#### REQUIRED WORK
When the line containing "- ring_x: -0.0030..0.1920" is found in the data below, copy it and each line after it through the line containing "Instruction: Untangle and", exactly and with no others.

#### Extracted records
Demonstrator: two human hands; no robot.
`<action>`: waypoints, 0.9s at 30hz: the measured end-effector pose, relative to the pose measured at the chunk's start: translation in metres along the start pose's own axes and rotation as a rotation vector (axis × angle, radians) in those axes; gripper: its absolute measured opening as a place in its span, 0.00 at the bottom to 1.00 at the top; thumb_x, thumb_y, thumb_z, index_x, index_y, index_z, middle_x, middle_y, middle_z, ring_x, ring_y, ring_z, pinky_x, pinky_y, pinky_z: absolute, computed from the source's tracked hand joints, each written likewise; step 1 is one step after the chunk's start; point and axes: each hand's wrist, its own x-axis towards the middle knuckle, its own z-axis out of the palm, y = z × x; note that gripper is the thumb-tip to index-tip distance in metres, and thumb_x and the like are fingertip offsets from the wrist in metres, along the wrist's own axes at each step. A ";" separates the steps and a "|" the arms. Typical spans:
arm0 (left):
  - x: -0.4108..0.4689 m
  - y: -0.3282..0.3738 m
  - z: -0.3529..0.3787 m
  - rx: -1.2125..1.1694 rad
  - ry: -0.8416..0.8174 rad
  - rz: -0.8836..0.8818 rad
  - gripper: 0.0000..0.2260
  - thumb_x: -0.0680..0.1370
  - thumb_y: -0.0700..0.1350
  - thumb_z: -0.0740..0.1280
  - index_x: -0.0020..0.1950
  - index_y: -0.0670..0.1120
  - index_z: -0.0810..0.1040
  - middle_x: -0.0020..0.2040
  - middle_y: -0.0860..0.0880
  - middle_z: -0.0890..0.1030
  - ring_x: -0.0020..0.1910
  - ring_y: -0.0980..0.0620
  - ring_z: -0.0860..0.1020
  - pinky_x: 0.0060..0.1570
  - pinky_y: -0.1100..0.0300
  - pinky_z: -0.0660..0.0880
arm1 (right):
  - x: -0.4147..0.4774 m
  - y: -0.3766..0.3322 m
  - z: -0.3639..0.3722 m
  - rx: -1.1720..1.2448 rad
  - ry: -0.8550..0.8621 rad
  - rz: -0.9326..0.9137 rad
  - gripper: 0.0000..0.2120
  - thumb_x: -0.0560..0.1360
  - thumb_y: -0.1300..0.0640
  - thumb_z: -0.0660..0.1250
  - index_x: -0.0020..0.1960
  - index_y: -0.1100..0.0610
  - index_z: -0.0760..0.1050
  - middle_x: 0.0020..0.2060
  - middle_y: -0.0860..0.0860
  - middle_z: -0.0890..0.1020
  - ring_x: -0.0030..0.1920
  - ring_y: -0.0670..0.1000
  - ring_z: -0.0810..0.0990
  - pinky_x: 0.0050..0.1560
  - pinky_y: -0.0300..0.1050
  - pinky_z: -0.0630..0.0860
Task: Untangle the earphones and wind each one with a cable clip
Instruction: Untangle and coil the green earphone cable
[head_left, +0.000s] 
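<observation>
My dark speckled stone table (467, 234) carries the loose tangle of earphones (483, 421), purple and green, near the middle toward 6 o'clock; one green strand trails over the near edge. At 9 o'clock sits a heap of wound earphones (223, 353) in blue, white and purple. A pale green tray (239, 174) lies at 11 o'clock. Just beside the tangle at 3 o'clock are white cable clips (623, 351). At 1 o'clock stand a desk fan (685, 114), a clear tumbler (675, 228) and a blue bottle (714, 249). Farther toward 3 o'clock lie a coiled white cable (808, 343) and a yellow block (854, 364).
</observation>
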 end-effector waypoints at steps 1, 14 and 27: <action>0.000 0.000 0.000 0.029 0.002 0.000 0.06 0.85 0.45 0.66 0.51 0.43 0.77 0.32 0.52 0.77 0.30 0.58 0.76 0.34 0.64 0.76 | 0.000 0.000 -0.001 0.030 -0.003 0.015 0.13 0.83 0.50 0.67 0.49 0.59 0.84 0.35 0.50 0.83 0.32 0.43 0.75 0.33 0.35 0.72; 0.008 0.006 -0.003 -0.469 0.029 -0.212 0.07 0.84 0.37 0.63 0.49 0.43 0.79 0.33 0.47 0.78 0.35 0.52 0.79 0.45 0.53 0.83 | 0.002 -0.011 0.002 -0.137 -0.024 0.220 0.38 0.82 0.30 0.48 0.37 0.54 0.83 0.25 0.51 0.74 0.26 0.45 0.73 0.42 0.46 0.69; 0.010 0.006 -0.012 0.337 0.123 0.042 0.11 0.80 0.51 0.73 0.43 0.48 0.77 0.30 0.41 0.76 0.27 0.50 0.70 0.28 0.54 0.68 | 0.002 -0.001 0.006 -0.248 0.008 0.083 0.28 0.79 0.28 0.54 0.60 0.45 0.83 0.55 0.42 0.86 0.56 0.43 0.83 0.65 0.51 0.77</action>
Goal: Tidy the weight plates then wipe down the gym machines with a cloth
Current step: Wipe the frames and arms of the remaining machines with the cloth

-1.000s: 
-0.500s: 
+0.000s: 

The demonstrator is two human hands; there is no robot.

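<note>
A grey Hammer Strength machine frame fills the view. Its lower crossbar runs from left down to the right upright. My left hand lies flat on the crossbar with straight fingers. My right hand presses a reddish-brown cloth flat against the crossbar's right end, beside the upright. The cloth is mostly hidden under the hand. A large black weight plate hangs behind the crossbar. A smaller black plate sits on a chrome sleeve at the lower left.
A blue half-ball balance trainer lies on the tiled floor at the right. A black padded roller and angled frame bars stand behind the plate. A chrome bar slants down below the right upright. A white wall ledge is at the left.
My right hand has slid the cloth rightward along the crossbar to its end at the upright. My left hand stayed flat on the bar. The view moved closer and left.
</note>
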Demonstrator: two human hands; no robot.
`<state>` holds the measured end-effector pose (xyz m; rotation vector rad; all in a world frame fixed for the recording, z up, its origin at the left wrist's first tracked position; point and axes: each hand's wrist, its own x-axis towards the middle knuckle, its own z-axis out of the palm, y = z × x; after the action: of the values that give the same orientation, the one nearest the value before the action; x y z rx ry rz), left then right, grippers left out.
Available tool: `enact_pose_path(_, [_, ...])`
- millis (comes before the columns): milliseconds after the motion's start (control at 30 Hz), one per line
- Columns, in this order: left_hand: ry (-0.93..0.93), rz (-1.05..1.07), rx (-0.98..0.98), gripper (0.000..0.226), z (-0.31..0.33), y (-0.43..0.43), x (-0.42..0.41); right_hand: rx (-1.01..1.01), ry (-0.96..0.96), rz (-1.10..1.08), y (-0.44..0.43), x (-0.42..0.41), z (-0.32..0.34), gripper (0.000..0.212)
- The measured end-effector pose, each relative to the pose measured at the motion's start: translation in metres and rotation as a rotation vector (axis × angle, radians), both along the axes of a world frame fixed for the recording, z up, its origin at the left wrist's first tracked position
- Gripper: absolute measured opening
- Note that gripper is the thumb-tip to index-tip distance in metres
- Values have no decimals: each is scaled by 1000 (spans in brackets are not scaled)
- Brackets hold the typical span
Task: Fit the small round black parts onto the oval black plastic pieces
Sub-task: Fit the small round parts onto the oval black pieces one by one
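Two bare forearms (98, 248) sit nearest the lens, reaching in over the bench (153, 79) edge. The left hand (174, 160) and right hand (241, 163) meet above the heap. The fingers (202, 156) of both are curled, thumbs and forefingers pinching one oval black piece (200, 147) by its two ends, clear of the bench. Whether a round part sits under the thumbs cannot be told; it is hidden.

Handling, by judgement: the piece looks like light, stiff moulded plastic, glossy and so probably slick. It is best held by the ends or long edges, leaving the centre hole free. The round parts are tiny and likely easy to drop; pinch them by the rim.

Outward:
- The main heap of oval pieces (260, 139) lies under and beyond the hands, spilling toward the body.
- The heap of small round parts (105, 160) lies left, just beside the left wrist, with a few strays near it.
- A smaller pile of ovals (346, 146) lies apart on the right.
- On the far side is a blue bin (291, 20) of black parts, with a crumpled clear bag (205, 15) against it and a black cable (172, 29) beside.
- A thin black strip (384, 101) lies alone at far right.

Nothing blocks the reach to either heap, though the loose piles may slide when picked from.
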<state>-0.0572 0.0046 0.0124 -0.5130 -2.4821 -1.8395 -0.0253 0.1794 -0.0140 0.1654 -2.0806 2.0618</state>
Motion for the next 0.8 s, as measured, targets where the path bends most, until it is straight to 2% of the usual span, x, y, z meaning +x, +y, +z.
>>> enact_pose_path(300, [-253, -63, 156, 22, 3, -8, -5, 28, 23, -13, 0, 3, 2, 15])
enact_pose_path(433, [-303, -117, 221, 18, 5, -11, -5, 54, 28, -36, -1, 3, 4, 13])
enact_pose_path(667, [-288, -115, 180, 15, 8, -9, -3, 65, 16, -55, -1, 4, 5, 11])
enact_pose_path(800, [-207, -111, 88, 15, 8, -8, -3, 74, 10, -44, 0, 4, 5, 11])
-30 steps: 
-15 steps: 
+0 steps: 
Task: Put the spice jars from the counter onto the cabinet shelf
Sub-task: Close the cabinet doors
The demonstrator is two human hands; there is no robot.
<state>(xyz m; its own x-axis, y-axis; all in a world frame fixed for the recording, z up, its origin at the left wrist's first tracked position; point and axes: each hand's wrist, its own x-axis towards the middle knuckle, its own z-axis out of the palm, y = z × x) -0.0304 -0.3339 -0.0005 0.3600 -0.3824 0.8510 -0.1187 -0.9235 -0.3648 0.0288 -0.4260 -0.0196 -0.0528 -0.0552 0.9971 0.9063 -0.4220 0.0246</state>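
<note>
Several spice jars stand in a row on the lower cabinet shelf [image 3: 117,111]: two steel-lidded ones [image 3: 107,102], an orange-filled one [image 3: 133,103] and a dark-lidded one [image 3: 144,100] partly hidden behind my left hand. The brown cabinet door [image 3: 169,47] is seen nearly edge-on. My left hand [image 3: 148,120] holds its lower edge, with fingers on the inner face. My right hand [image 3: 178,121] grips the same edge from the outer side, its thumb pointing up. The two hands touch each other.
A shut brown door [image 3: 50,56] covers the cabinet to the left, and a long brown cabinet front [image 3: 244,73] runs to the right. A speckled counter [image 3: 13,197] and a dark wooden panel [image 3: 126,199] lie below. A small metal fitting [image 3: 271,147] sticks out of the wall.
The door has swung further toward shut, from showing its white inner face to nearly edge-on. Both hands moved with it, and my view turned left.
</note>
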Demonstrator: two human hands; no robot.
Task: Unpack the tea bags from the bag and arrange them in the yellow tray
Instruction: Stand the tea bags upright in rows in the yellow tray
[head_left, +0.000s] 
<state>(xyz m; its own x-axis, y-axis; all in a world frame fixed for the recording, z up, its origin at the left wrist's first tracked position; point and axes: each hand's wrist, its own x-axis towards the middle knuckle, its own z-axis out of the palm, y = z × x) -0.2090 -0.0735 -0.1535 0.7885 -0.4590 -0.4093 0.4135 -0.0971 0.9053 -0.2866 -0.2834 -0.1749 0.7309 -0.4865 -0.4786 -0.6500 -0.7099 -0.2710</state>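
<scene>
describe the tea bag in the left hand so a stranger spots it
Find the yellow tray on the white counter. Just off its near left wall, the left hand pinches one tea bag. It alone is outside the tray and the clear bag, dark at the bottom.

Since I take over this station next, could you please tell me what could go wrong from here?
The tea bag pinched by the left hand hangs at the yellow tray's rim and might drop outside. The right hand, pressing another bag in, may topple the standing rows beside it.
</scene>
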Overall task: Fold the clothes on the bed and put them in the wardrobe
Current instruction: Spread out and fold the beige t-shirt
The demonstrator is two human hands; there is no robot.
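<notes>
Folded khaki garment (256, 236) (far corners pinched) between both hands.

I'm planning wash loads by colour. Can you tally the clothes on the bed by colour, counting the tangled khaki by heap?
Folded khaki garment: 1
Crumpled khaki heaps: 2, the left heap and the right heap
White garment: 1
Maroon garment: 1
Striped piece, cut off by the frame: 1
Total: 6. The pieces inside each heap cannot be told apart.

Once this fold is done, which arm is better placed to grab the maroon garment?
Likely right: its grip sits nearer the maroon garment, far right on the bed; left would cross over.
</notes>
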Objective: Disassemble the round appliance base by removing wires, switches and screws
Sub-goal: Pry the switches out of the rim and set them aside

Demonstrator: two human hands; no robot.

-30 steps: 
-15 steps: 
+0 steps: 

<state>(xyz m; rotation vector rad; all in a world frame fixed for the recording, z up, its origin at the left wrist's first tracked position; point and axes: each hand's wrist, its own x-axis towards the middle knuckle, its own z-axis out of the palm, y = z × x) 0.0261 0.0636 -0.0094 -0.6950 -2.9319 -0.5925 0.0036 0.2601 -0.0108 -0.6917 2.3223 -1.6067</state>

#### WORKED SOLUTION
  - ring_x: -0.0030..0.1920
  - ring_y: -0.0670..0.1000
  - ring_z: -0.0810..0.0990
  - pinky_x: 0.0050..0.1560
  - pinky_y: -0.0300..0.1050
  - pinky_z: -0.0630..0.0860
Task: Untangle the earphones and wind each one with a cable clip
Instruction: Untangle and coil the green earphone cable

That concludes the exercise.